| ACTIVITY |
Give the number of lines in the records below that hold "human"; nothing else is needed.

| PROVIDED INFORMATION |
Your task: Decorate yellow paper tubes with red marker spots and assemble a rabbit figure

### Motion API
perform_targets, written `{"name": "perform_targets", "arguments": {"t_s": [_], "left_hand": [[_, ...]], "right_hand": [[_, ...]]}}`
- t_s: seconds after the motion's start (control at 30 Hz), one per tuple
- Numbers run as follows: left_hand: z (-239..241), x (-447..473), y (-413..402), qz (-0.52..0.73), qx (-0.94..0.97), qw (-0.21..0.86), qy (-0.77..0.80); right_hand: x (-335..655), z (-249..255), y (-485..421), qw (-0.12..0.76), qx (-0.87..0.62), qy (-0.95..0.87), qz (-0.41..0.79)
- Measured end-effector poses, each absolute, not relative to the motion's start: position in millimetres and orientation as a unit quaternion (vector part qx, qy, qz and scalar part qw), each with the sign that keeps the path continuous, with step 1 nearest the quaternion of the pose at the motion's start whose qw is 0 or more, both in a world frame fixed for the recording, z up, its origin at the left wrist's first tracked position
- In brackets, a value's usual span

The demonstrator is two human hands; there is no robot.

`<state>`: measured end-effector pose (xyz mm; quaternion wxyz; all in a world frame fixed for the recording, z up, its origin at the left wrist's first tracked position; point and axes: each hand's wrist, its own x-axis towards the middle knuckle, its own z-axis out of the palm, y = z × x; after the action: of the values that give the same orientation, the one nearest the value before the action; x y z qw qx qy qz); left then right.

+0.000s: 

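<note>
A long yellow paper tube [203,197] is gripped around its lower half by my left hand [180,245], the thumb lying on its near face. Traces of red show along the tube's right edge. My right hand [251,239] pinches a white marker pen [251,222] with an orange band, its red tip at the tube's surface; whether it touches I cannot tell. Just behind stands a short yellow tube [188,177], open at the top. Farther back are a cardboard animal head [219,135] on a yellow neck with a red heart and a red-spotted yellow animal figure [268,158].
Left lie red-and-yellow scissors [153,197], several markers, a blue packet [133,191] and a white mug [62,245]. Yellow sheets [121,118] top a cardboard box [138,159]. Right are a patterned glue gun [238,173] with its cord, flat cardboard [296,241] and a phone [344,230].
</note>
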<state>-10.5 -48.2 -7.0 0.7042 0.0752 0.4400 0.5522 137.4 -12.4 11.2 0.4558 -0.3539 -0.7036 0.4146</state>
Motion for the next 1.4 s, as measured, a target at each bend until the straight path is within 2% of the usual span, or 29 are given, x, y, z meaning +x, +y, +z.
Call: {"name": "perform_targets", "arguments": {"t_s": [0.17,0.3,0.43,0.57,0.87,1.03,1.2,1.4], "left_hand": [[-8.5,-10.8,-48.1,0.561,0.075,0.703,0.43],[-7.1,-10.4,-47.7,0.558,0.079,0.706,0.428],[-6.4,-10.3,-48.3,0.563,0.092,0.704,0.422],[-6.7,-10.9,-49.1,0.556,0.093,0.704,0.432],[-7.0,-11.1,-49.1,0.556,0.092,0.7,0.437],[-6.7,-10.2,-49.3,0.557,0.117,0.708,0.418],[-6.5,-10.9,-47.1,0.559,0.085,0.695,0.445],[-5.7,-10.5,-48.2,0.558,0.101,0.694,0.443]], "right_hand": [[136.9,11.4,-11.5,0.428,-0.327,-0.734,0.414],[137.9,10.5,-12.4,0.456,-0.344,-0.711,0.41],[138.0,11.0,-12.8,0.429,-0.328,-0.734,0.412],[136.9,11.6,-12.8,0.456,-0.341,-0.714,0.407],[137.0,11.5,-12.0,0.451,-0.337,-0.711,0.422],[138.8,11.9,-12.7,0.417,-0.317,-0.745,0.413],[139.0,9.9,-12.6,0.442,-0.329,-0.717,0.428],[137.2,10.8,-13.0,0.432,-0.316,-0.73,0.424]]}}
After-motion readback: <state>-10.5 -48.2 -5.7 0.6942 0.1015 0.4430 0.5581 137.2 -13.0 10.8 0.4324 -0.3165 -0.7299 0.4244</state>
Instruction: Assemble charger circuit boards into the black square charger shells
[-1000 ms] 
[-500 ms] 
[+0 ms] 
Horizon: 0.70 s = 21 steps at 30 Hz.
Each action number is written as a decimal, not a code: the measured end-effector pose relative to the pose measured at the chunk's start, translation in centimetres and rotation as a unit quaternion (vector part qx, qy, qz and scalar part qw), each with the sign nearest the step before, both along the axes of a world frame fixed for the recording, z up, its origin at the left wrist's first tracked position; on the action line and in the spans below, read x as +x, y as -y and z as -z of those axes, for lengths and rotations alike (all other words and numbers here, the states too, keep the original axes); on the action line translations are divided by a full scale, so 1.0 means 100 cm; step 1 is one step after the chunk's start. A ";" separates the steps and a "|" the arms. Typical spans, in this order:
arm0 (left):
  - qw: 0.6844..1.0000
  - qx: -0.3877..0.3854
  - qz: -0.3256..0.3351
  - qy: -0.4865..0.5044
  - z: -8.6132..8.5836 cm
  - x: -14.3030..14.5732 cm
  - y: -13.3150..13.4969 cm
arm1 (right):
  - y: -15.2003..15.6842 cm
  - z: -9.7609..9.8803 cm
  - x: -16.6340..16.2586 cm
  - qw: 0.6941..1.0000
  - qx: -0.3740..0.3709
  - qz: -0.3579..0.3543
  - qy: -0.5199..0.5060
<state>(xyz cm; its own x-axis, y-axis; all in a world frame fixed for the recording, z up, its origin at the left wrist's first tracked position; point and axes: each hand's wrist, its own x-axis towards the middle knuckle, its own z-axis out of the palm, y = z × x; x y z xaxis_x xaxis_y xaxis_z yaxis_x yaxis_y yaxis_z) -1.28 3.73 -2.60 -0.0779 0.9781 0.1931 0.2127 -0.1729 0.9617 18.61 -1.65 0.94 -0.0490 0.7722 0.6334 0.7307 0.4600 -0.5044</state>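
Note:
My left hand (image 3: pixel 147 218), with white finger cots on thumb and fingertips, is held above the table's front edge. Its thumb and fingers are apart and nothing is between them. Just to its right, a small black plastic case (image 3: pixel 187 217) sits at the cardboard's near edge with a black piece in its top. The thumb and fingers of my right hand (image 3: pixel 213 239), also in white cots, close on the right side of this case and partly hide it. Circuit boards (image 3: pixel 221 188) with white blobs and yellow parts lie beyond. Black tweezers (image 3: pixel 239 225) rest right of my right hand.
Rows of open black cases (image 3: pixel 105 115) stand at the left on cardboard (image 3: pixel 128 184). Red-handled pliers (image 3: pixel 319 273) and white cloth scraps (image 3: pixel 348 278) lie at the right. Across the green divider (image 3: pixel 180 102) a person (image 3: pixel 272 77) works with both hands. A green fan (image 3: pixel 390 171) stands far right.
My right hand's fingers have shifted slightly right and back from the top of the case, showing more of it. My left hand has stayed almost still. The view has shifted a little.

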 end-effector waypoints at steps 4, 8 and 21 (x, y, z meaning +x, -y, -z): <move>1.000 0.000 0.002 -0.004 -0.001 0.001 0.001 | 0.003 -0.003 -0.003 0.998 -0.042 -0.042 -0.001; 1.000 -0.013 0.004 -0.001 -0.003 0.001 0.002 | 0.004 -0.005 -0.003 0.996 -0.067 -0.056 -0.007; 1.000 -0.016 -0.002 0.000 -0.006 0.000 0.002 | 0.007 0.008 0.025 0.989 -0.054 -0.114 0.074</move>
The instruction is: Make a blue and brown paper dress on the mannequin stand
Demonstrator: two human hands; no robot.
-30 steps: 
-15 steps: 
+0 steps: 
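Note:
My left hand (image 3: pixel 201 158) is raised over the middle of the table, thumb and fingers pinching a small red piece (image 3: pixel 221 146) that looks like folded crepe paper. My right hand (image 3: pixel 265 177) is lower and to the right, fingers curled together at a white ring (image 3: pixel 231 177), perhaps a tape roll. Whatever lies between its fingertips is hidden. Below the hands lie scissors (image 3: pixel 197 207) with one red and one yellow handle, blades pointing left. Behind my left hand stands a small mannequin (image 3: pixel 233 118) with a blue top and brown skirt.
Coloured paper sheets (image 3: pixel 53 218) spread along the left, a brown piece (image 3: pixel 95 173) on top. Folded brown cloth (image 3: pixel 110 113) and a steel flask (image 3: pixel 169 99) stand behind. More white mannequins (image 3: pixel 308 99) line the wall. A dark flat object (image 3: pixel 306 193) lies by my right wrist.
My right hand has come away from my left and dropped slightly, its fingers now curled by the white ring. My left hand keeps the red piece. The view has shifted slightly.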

| OUTPUT |
2